-- EXERCISE GOAL --
Every line in the entries that holds "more" should be identified and copied.

### RECORDS SUPPLIED

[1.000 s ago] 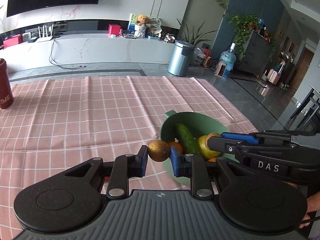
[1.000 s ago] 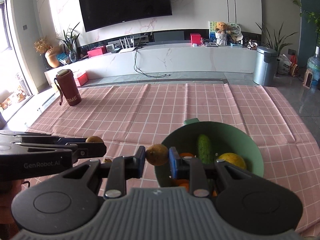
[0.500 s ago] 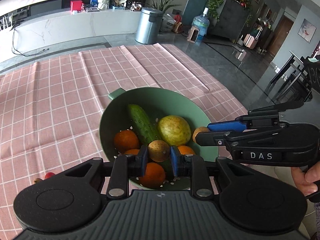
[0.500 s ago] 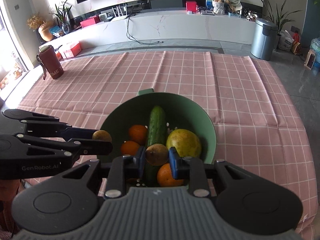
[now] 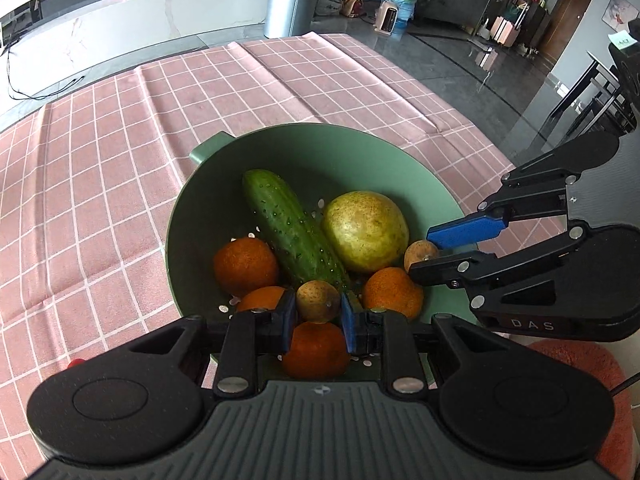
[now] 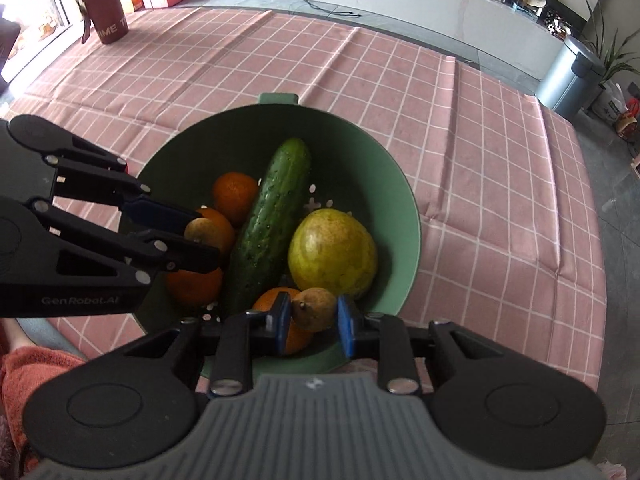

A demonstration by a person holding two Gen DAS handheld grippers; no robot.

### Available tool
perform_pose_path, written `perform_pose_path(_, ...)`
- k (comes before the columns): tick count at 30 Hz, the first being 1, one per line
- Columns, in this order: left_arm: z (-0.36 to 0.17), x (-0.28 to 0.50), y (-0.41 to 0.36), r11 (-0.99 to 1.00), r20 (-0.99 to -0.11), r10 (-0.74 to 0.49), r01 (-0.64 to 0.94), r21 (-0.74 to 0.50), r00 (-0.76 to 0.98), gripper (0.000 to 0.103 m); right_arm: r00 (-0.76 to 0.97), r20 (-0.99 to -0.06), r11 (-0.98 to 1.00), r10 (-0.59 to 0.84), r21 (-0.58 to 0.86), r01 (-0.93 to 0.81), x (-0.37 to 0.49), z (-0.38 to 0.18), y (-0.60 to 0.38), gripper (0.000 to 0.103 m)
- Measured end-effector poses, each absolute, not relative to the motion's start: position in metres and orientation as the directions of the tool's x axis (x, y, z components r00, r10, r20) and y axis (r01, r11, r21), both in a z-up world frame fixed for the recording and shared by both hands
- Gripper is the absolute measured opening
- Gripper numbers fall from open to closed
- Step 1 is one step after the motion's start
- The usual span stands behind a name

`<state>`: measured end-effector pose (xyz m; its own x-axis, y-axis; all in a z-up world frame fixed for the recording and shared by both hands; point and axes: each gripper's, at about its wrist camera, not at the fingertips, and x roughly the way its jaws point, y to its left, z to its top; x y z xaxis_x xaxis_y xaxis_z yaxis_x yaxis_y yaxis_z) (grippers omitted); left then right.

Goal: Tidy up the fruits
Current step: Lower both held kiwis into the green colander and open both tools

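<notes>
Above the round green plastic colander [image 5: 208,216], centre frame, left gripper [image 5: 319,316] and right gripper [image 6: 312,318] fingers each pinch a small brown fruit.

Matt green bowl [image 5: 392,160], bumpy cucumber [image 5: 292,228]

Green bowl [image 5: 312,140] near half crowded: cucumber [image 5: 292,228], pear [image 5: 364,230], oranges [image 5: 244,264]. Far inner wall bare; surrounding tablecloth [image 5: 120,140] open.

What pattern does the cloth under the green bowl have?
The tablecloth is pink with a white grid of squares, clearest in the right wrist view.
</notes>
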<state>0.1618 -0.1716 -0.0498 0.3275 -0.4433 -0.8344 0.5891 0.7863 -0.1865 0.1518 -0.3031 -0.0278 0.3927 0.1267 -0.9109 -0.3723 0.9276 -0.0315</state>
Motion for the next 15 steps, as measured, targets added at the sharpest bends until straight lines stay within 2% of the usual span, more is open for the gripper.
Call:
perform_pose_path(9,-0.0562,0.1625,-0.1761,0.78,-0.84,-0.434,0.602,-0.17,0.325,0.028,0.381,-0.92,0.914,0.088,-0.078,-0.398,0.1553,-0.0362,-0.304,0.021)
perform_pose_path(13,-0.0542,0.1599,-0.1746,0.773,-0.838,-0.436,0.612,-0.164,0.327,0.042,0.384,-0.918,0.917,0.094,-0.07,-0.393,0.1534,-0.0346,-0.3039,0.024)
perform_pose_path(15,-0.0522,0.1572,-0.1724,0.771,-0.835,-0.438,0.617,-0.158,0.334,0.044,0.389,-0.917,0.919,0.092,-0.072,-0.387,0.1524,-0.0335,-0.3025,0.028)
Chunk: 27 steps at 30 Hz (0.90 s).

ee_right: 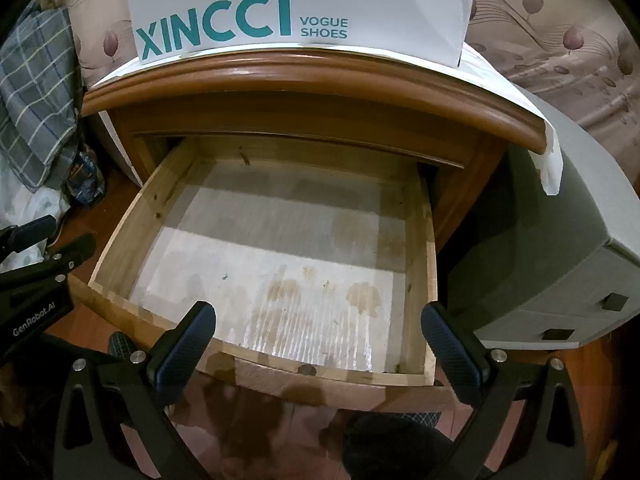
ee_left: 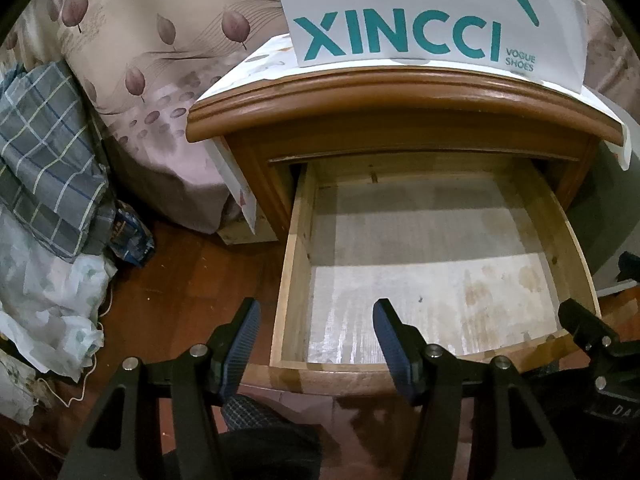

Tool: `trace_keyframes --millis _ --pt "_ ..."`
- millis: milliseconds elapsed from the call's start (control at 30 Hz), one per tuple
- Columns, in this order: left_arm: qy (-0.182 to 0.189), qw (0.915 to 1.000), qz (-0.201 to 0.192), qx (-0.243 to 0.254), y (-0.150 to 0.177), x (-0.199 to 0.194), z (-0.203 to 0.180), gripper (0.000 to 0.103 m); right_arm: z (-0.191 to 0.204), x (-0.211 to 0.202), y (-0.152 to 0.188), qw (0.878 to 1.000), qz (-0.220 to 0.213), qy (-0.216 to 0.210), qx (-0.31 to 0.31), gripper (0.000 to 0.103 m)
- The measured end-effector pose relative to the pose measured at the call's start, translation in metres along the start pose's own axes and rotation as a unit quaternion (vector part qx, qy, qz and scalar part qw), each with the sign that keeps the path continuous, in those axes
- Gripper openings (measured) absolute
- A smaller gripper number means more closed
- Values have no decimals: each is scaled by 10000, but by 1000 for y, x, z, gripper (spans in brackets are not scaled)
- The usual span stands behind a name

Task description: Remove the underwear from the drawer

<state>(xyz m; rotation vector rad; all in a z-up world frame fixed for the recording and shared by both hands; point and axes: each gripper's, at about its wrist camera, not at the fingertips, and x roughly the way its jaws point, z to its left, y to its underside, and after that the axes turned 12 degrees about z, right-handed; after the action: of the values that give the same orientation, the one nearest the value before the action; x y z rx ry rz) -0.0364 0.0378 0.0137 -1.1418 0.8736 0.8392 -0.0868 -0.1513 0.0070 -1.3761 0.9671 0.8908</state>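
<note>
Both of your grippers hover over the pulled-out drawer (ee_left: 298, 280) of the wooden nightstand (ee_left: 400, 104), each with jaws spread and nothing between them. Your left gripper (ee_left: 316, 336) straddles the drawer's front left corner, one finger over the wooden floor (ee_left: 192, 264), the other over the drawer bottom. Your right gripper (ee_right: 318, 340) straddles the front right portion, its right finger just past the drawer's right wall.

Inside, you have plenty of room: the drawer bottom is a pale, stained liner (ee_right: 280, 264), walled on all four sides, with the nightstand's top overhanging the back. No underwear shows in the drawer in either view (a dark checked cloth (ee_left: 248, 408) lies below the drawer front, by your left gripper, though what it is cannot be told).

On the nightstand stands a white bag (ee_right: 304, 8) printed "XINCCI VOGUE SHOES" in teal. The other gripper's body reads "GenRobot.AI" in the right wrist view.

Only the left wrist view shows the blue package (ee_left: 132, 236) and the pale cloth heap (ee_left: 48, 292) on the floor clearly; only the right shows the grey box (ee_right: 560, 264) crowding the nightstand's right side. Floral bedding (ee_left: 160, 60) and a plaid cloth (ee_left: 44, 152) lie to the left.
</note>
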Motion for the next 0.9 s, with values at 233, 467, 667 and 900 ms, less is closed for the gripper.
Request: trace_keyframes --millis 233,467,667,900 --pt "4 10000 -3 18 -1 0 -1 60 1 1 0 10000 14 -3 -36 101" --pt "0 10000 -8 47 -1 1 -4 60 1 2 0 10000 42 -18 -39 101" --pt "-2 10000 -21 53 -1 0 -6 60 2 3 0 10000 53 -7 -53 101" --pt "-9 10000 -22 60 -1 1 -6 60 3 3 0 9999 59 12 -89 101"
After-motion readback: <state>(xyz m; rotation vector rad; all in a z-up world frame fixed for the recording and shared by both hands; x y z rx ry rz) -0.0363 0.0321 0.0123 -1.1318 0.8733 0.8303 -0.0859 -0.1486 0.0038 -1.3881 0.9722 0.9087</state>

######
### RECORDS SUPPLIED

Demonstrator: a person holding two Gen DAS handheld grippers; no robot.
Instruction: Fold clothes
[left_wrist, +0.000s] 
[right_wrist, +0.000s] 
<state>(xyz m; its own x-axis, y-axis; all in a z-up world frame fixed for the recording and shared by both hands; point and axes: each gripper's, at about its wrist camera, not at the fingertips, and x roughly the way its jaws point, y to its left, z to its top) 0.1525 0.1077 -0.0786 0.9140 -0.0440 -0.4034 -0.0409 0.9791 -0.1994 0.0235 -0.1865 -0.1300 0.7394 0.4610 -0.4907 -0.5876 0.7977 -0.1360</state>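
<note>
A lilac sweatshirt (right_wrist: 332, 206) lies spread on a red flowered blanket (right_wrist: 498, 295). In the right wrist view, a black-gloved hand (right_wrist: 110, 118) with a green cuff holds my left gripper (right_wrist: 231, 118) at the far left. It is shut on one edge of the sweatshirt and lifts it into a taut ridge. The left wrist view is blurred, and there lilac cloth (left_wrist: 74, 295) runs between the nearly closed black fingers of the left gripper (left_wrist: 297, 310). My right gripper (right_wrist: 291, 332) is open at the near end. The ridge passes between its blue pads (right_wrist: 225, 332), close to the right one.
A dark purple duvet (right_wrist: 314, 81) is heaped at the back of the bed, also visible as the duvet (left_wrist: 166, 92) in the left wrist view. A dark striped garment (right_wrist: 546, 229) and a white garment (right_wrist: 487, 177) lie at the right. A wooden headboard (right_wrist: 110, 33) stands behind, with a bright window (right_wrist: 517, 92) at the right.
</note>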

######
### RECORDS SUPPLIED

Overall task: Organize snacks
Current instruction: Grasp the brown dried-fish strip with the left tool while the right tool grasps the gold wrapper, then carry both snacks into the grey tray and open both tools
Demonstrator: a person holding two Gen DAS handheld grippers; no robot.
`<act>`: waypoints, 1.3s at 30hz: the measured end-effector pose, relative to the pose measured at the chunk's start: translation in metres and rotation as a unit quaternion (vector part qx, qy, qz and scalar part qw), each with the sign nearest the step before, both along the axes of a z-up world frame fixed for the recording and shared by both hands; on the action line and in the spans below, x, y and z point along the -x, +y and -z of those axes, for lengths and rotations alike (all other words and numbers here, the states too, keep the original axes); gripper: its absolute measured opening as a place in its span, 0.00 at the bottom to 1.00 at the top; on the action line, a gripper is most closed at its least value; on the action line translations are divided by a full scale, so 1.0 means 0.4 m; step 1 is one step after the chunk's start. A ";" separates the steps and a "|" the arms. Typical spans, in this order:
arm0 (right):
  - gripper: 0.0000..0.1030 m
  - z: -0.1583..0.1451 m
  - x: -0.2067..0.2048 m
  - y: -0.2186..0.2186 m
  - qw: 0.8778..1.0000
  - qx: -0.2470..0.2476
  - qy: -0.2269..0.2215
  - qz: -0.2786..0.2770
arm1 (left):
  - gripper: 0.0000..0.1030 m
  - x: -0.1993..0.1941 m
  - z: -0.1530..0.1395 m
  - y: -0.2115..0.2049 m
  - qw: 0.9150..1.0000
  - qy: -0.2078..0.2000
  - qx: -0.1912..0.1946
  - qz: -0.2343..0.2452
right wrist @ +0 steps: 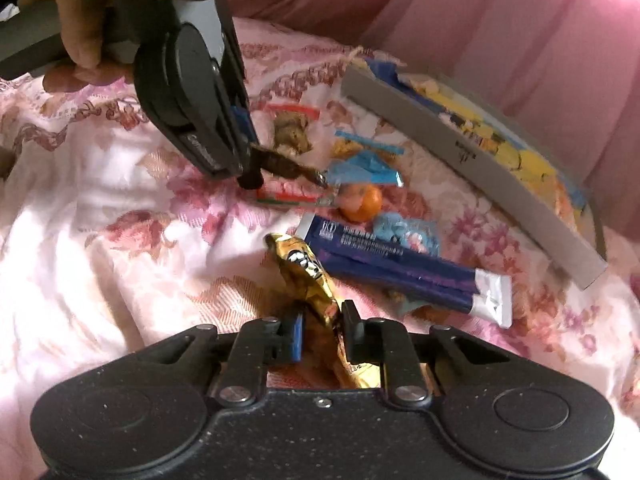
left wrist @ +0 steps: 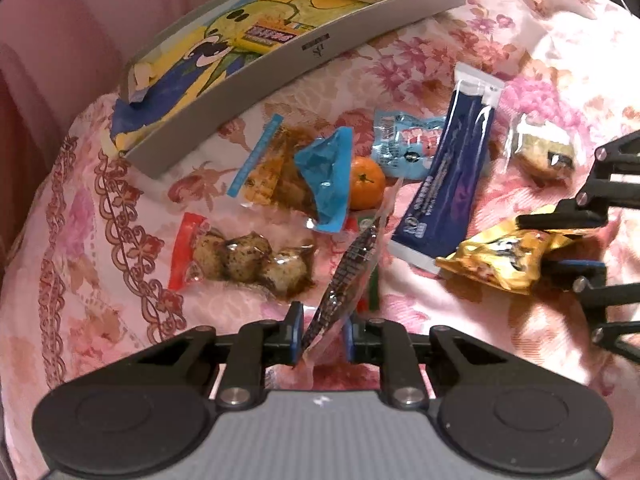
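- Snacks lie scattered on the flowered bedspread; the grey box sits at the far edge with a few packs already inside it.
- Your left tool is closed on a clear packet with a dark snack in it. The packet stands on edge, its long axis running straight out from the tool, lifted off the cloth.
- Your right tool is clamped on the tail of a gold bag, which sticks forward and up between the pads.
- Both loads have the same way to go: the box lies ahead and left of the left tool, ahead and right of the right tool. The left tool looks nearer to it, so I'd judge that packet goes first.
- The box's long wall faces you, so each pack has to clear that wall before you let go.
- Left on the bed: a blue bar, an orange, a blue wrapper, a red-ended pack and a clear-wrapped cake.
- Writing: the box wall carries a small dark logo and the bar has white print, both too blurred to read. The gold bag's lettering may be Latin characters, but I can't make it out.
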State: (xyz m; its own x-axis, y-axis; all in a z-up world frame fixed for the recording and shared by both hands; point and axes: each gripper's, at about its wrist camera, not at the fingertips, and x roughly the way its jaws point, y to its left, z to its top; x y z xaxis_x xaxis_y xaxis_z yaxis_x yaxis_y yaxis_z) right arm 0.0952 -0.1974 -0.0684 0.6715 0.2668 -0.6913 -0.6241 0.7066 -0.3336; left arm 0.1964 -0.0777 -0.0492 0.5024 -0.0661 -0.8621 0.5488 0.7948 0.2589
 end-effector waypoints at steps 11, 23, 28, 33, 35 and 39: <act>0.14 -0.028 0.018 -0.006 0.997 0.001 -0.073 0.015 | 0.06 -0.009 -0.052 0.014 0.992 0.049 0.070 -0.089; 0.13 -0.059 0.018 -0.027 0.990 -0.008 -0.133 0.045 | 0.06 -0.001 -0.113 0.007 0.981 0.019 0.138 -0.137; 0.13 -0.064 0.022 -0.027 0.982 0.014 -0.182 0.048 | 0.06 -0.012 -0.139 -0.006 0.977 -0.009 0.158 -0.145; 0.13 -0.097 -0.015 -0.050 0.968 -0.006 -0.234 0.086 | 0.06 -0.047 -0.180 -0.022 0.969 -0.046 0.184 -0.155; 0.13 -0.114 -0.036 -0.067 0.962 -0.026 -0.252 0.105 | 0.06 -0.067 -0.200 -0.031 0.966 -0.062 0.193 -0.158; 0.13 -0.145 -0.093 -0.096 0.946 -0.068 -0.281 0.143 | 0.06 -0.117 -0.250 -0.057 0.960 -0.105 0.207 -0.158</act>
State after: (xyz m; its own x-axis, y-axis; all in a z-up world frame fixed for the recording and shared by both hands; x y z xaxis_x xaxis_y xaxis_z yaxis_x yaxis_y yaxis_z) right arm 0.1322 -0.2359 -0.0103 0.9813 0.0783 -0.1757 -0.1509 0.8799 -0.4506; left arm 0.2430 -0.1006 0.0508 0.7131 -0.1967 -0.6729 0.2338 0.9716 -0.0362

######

-- REPLY --
Motion for the next 15 steps, as measured, targets added at the sharpest bends until straight lines stay within 2% of the usual span, more is open for the gripper.
- A smaller gripper number means more closed

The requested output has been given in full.